There will be no soft landing for SOFI stocks

Sofi Technologies (NASDAQ:SOFI) the stock was a disappointment for investors. From the start, the neo-banking firm was supposed to disrupt the American financial sector. However, this vision did not become reality in the 2020s. SOFI’s long-term shareholders are still struggling to break even.

The central bank’s restrictive monetary policy will certainly not make things easier for SoFi Technologies. In addition, any bullish assumption based on President Joseph Biden’s Student Debt Relief Plan may end in disappointment.

Some people imagined that SoFi Technologies would give traditional banks a hard time. They may have invested in the hope of multi-bagger returns. With SoFi offering personal loans, mortgages, brokerage services and more, the company would surely take significant market share from conventional lenders. Right?

This narrative did not necessarily play out as some investors had hoped. Many American lending institutions are struggling in 2022, and the hawkish Federal Reserve is certainly not helping SoFi Technologies.

Moreover, investors should not rely on the current administration’s student loan policies to save SoFi.

SOFI Sofi Technologies $6.00

Student loan pause didn’t help SOFI stock

SOFI stock already went through its hype phase at the end of 2021, when it hit close to $23. Lately it’s been floundering around $6. The bulls better hope it doesn’t fall below $5 and enter what some would call penny stock territory.

Although SoFi Technologies offers mortgages and other types of loans, let’s face it. SoFi’s bread and butter has been student loans, and the company will likely continue to depend on this type of loan as a major source of revenue.

SoFi student loan income was not enough to make the company profitable in its last reported trimester. Nevertheless, a proclamation from the White House gave some investors hope.

As you may know, the Biden administration wrote off $10,000 to $20,000 in student loan debt per borrower, while extending the pause on student loan debt payments “one last time until 31 December 2022, with payments resuming in January 2023”.

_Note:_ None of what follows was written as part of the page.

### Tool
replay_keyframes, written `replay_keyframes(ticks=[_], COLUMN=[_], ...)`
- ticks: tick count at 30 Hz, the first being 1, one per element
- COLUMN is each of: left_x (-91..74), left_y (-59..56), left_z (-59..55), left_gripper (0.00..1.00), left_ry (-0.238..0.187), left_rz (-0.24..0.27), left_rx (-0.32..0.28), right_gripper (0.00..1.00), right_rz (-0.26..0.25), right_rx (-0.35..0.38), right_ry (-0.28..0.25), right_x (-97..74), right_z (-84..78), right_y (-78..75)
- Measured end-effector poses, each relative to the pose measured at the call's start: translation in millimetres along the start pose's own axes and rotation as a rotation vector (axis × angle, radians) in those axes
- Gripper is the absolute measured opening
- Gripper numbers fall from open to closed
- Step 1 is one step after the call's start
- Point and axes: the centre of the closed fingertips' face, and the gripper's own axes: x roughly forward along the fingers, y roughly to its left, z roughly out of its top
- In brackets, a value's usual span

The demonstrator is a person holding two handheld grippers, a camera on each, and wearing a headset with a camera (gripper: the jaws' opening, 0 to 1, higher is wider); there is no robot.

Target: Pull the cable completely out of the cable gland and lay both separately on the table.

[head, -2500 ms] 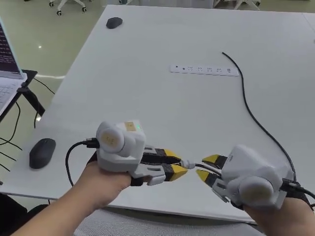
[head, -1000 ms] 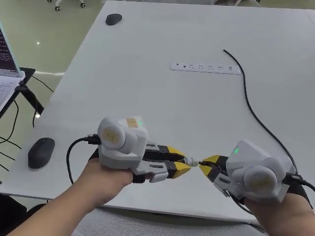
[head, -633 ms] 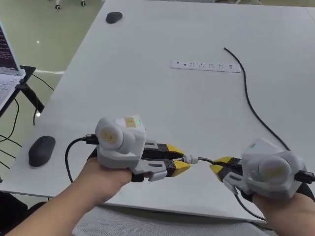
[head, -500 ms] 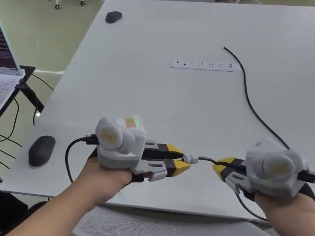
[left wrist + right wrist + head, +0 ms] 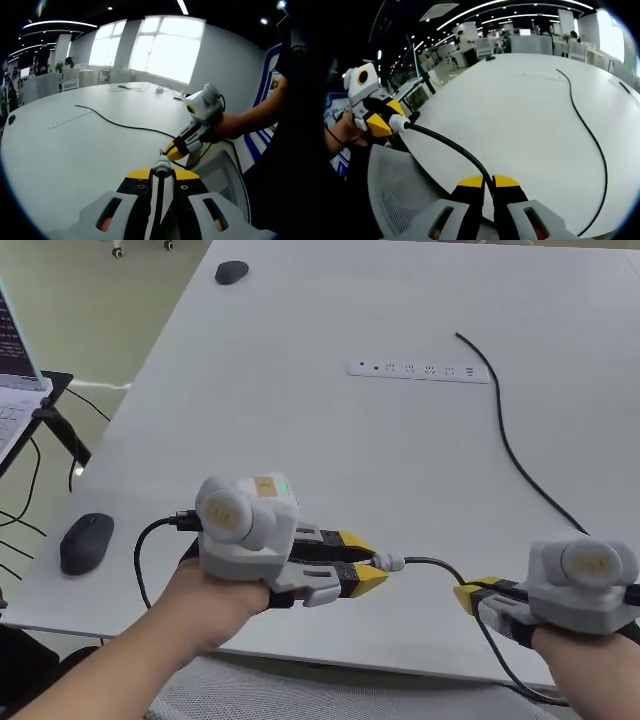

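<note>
At the table's [image 5: 300, 400] near edge the left gripper [image 5: 371, 567] clamps the cable gland [image 5: 392, 562], the right gripper [image 5: 465, 593] pinches the cable [image 5: 437, 564] — best pulled straight along the gland's axis, grips firm.

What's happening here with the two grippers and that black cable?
A person at a white table holds a gripper in each hand. The left gripper is shut on a small white cable gland, and the right gripper is shut on the black cable a short way off. A stretch of cable spans the gap between them and runs into the gland, so it is not pulled out yet. Both parts are held above the table's near edge, not laid down.
</note>
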Motion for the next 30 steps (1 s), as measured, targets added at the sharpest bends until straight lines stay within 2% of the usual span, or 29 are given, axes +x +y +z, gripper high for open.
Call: replay_keyframes(ticks=[4,6,11,13,17,21,30], left_x=[0.2,0.1,0.1,0.2,0.1,-1.0,-1.0], left_y=[-0.2,0.3,0.7,0.9,1.8,4.0,3.1], left_z=[0.6,0.8,0.4,1.0,2.8,6.5,9.5], left_gripper=[0.15,0.15,0.15,0.15,0.15,0.15,0.15], left_ry=[-0.004,-0.004,-0.002,-0.004,-0.008,-0.016,-0.019], left_rz=[-0.001,0.001,0.0,0.001,0.002,0.007,0.014], left_rx=[-0.003,-0.003,-0.004,-0.006,-0.008,-0.009,-0.007], right_gripper=[0.0,0.01,0.01,0.01,0.01,0.02,0.02], right_rz=[0.009,0.005,0.008,0.009,0.007,0.013,-0.001], right_rx=[0.138,0.181,0.195,0.17,0.07,0.043,-0.218], right_ry=[0.008,0.009,0.002,-0.001,0.001,-0.006,0.021], right_x=[2.8,3.3,3.9,3.5,3.5,0.0,-0.6], right_z=[-8.5,-11.7,-13.1,-12.3,-11.0,-7.6,-4.0], right_y=[-7.5,-11.9,-13.4,-11.8,-9.4,-6.1,-1.0])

Markets are efficient and forward-looking. All this has been integrated into the SOFI share price. Still, that wasn’t enough to bring the stock price down to $8 or $10, let alone last year’s all-time high.

Fed policy is an obstacle for SoFi Technologies

The seemingly huge student loan pause announcement was meant to be a big catalyst for SoFi, but it failed to move the needle. Meanwhile, society will have to deal with the same problems that the big banks face, namely the Federal Reserve’s aggressive monetary policy.

The big banks will at least have ample capital reserves to help them weather a Fed-induced economic slowdown. On the other hand, SoFi Technologies should struggle as it is not a big company. Keep in mind that SoFi’s market capitalization is less than $5 billion.

As you probably know, the Federal Reserve has raised the federal funds rate several times this year. These are aggressive rate hikes of 50 and even 75 basis points.

First, higher interest rates generally mean more downward pressure on growth stock valuations. So expect traders to avoid SOFI stocks in this tight monetary policy environment.

Second, when the Fed repeatedly raises interest rates, it inhibits lending and borrowing activity. This, of course, is problematic for SoFi Technologies. In other words, you’re essentially “fighting the Fed” if you invest in SoFi now.

What you can do now

The giant traditional banks should be able to withstand aggressively hawkish monetary policy. We can’t say the same of SoFi Technologies with confidence. The company is likely to experience difficulties, as are its shareholders.

SOFI stock has already lost much of its value since the end of 2021. There is no need to stay in the trade if you are rightly worried about losing more money. So, feel free to find another fintech company to bet your hard-earned capital on.

As of the date of publication, neither Louis Navellier nor the member of the InvestorPlace research staff principally responsible for this article holds (directly or indirectly) any position in the securities mentioned in this article.